Kümülatif etki değerlendirmesi ise bir projenin, geçmişteki, günümüzde mevcut ve gelecekte makul olarak öngörülebilen insan faaliyetleri ile birlikte çevrede meydana getireceği değişikliklerin incelenmesidir. 03/10/2013 tarih ve 28784 sayılı Resmi Gazete'de yayınlanan ÇED Yönetmeliği'nin 3 nolu ekinde ÇED raporlarında projenin çevreyi etkileyebilecek olası sorunların belirlenmesi, kirleticilerin miktarı, alıcı ortamla etkileşimi, kümülatif etkilerin belirlenmesi gerektiği ifade edilmektedir.
Belirtilen kümülatif etki değerlendirmesi kavramı, ÇED'de kullanılan geleneksel yaklaşımdan farklı olarak bazı başka değerlendirme kavramlarının dikkate alınmasını gerektirir.

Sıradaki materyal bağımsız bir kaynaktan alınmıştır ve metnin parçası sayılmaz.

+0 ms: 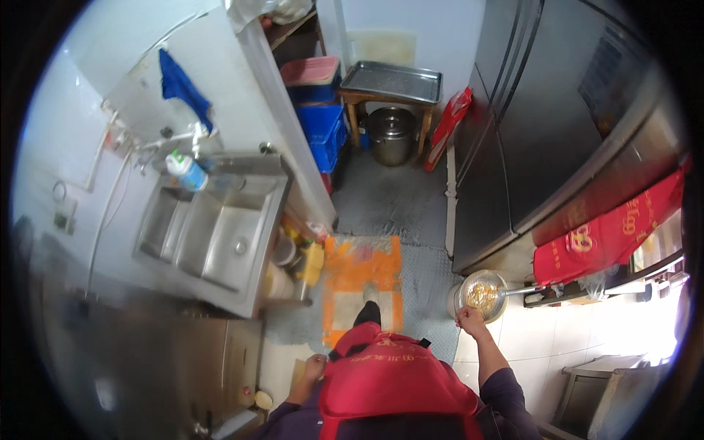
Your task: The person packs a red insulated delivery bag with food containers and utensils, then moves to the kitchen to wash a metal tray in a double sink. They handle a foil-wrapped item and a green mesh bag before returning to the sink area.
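My left hand (315,367) hangs beside the red apron (396,385), its fingers curled; whether it holds anything does not show. On the other side, my right hand (471,321) is curled at the near edge of a round metal strainer (483,296) with a long handle that points right. The strainer sits over a pale round bucket (454,301), and yellowish bits lie in it. From this view I cannot tell if my right fingers grip the rim. One foot in a dark sock or trouser leg (367,313) shows on an orange-taped mat (363,258).
A stainless steel double sink (220,242) with a bottle (190,171) on its back ledge stands at left. Ahead, a metal tray (393,81) rests on a wooden stand above a lidded steel pot (391,137). Blue crates (320,132) and a large steel refrigerator (528,110) flank the passage.
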`<state>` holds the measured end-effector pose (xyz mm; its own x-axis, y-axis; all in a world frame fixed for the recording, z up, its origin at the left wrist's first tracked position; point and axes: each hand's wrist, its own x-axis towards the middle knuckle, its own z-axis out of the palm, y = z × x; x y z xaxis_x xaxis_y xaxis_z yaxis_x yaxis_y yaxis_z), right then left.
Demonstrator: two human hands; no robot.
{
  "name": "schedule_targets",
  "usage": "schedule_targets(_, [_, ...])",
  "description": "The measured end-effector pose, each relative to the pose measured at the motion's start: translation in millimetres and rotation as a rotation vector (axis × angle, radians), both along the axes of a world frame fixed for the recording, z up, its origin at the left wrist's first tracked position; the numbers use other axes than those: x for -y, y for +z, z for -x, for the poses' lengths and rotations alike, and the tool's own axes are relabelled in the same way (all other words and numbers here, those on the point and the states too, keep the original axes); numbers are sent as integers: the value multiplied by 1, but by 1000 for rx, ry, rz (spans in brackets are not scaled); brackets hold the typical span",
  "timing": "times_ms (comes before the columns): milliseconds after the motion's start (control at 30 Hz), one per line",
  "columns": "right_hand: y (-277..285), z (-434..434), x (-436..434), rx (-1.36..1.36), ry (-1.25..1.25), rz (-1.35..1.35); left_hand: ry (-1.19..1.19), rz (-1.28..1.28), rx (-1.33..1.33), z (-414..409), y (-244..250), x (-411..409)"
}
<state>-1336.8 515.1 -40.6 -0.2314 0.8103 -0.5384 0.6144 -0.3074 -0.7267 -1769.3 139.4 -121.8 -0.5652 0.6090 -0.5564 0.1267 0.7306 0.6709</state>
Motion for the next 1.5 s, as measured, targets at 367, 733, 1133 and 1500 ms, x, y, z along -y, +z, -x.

Bu farklı kavramlar ise; ilk olarak gelecekteki daha uzun bir zaman dilimi içerisindeki etkilerin değerlendirilmesi ve daha geniş bir alanda (yani bölgesel) etkilerin değerlendirilmesidir.
Bu bağlamda, dosyadaki bilgi belgeler ile yukarıda belirtilen kümülatif etki değerlendirmesine ilişkin tespitler birlikte değerlendirildiğinde; Rize ili sınırları içerisinde elektrik enerjisi üretimi amacıyla inşa edilecek Ambarlık I-II regülatörleri ve hidroelektrik enerji üretim tesisinin, lisansının geçerli olduğu süredeki su kullanımına ilişkin işletme esaslarını belirleyen Ambarlık I-II Regülatörleri ve Hidroelektrik Enerji Üretim Tesisinin Su Kullanım Hakkı ve İşletme Esaslarına İlişkin Anlaşmaya ilişkin dava konusu uyuşmazlığın çözümü; söz konusu tesise ilişkin ÇED Kararları ile ilgili olarak öncelikle anılan tesis ile dava konusu projenin yapıldığı havzanın, Rize ili ve çevresinde yaşayan insanların su ihtiyaçlarının karşılandığı su kaynaklarına sahip olduğu, toplamda 12 adet HES planlandığı ve bir kısmının afete maruz bölge ilan edildiği dikkate alındığında diğer santrallerin yeri, konumu ile daha önce verilen ÇED kararları ve raporları dikkate alınarak santrallerin ve bölgenin bir bütün olarak değerlendirilmesi suretiyle, santrallerin bölgesel bazda çevreye olan etkilerinin neler olacağı konusu da irdelenerek bir kümülatif etki çalışması yapılıp yapılmadığının tespit edilmesi gerekmektedir.
Bu itibarla, dava konusu tesis ile aynı şehir veya coğrafi bölgede imazalanan su kullanım hakkı anlaşmaları ile kurulan diğer santrallerin bölgeye bir bütün olarak etkilerinin değerlendirildiği kümülatif etki çalışması yapılıp yapılmadığının, gerekirse bilirkişi incelemesi de yaptırılmak suretiyle açıklığa kavuşturulması gerekmektedir.
Bu durumda, dava konusu su kullanım hakkı anlaşması ile ilgili değerlendirmenin, kümülatif etki çalışması süreci sonucunda verilmesi gereken bir ÇED Kararına dayanıp dayanmadığı hususu hukuken açıklığa kavuşturulmaksızın, eksik inceleme ile verilen Daire kararında hukuki isabet bulunmamaktadır.
Açıklanan nedenlerle, temyiz isteminin kabulü ile Daire kararının bozulması gerektiği oyuyla, karara katılmıyorum.